Intended first as a High-Power Match Rifle cartridge, McMillan will be offering Tubb 2000 rifle barrels chambered in 6.5 Creedmoor. DPMS will also be offering a model of their long-action AR pattern rifle, the LR-308, chambered in the 6.5 Creedmoor. Pacific Tool and Die is making a 6.5 Creedmoor chamber reamer which enables any gunsmith to build a rifle for this new cartridge.

Although it has a strong history in Europe due to the 6.5x55 Swedish Mauser, the 6.5 mm bore size has not seen much interest in the U.S. until the last 10 years. Long-range shooters have come to realize that 0.264-inch diameter bullets can provide high BC values without overpowering recoil. The 6.5-284 Norma is a popular cartridge for F-class and other long-range matches, while the 6.5 Grendel works from the AR-15 platform. Lots of .308 Winchester shooters have been rebarrelling their rifles in .260 Remington and 6.5x47 Lapua as a low-cost ballistic upgrade.

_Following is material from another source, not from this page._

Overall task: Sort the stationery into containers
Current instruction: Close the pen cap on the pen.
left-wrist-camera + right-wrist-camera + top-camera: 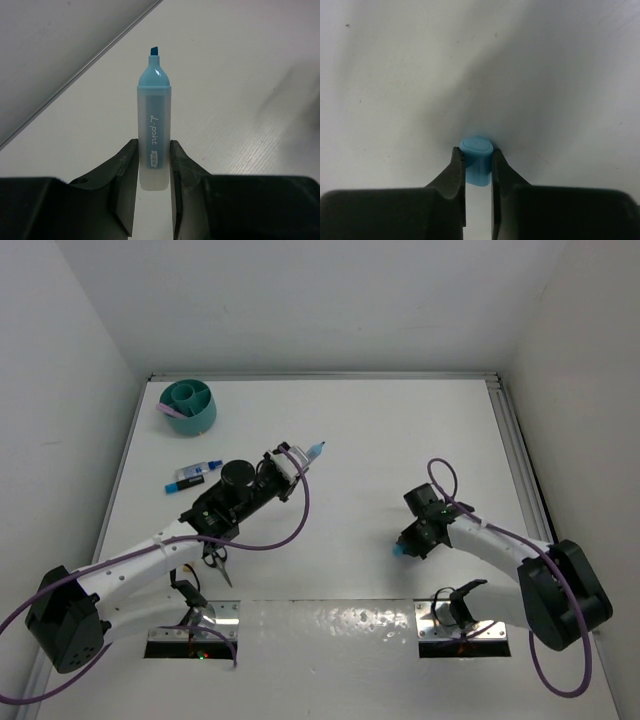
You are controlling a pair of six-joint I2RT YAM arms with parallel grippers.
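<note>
Light-blue marker (154,110) clamped in left hand (152,146) | small blue piece (476,167) clamped in right hand (477,152) | teal cup (203,421) far-left corner

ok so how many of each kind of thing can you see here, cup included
markers: 3 (light-blue highlighter, pink marker, dark marker)
scissors: 1
small blue piece: 1
teal cup: 1
total: 6
</note>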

Why 6.5 mm instead of .30 caliber? Put simply, they sling the long, slim, high-BC 6.5 mm bullets at respectable velocity. It duplicates or beats the .300 Winchester Magnum's trajectory with less recoil than .308. Compared to the 175 Sierra MatchKing fired from a .308, the 6.5 mm will have 27% less wind drift and about 10 moa less drop at 1000 yards. Despite a 35-grain deficit in bullet mass, the 6.5 mm Creedmoor will retain 18% more energy and hit the target 260 fps faster. Comparing the 6.5 mm to the big .300 Winchester Magnum shooting its most popular long-range load, the 190 gr Sierra MatchKing at about 2950 fps, the 6.5 mm has about six percent less wind drift at 1000 yards, while burning half the powder and hitting with half the recoil. With a Lapua or Berger bullet instead of the A-MAX, the numbers look even better.

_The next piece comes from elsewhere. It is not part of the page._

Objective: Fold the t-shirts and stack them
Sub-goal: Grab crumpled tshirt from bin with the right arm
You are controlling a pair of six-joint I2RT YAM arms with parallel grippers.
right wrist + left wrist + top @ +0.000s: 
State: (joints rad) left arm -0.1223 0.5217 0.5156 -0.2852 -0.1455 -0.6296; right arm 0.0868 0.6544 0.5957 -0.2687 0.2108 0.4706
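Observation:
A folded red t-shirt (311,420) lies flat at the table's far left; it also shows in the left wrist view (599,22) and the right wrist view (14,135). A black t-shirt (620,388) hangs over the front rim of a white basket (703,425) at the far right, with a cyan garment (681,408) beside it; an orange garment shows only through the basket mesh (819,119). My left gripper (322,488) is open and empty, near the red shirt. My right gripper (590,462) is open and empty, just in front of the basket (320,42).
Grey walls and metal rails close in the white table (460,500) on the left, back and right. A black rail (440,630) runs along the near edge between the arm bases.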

The Tubb 2000 rifle was designed to be the optimal match rifle for NRA High-Power Long-Range matches.
To test the 6.5 Creedmoor, I borrowed a Tubb 2000 rifle from a friend. The 28-inch barrel from McMillan screwed directly on to the Tubb rifle with head-space set at the factory. For accuracy and long-range testing, I mounted a US Optics 3.8-22x44mm SN-3 scope on USO 35 mm rings directly onto the Tubb rifle's picatinny rail. The Tubb 2000 was designed specifically to be the ideal NRA High Power "Match Rifle," and it has dominated the podium since its introduction. It can safely be said that the Tubb 2000 is the 6.5 Creedmoor's "native" platform.

While the 6.5 Creedmoor was designed to be an optimum cartridge for NRA High-Power Long-Range competition, it's really a general purpose cartridge with a wide range of applications. The 6.5x55 Swedish Mauser has been used extensively to hunt big game including moose in Europe for almost a hundred years. Hornady's new 6.5 mm exceeds factory 6.5x55 muzzle velocity by a couple hundred feet per second, so it's safe to say the 6.5 Creedmoor will be an effective big-game cartridge. A lightweight sporter chambered in the Creedmoor will give performance along the likes of .257 Roberts +P up to .308 Winchester on white-tail deer, with recoil more akin to the former than the latter.